Return only the lines starting at the line that contains "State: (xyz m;" and ending with the final line of the listing; include both endpoints.

^^^^^^^^^^^^^^^^

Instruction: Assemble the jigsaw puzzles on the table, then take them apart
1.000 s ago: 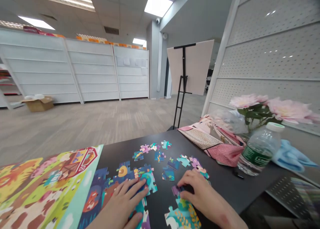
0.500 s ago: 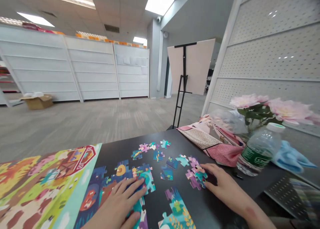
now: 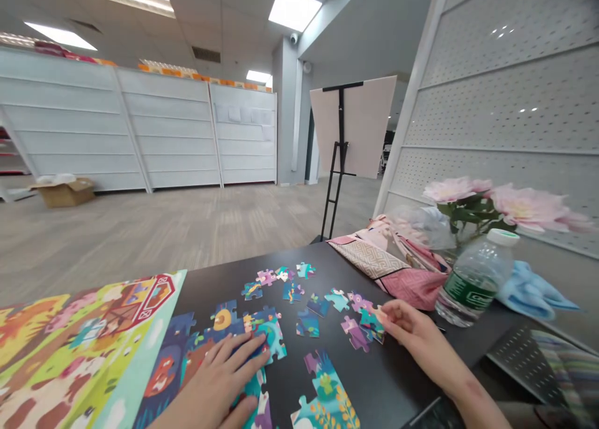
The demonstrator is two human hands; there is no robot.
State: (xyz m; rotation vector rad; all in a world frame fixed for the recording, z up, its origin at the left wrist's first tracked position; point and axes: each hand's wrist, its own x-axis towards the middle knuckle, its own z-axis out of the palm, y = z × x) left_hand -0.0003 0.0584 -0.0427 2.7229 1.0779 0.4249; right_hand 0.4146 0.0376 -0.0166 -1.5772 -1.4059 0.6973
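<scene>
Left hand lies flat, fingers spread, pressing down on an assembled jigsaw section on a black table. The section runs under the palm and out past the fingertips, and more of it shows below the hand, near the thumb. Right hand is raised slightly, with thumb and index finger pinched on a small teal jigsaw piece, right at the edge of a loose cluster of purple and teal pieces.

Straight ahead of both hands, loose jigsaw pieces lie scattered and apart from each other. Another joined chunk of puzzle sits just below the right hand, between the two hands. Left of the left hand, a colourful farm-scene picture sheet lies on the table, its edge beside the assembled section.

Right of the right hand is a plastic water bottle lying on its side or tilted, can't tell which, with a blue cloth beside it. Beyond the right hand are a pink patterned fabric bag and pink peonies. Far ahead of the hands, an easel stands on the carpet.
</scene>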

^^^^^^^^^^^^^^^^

◆ TASK RESULT
State: (xyz m; rotation vector rad; all in a world frame fixed for the recording, z up, its origin at the left wrist's first tracked position; point and axes: each hand's wrist, its own x-axis towards the middle knuckle, its own z-axis out of the palm, y = z × x) left_hand -0.0003 0.0584 -0.0427 2.7229 1.0779 0.4249; right_hand 0.4146 0.0376 -0.0166 -1.5772 -1.4059 0.6973
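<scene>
Left hand lies flat, fingers spread, pressing down on an assembled jigsaw section on a black table. The section runs under the palm and out past the fingertips, and more of it shows below the hand, near the thumb. Right hand is raised slightly, with thumb and index finger pinched on a small teal jigsaw piece, right at the edge of a loose cluster of purple and teal pieces.

Straight ahead of both hands, loose jigsaw pieces lie scattered and apart from each other. Another joined chunk of puzzle sits just below the right hand, between the two hands. Left of the left hand, a colourful farm-scene picture sheet lies on the table, its edge beside the assembled section.

Right of the right hand is a plastic water bottle lying on its side or tilted, can't tell which, with a blue cloth beside it. Beyond the right hand are a pink patterned fabric bag and pink peonies. Far ahead of the hands, an easel stands on the carpet.
</scene>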

That completes the answer to this exercise.